• [Exercise] Transcribe the data exactly. Leave nothing out.

• [Data block]
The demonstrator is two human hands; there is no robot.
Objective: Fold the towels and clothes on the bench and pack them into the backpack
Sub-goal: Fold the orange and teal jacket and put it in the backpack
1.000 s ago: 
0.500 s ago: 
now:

• [Response area]
The demonstrator is two human hands; there is no robot.
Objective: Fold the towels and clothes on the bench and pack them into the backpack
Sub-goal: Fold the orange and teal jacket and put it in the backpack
1.000 s ago: 
0.500 s ago: 
now:

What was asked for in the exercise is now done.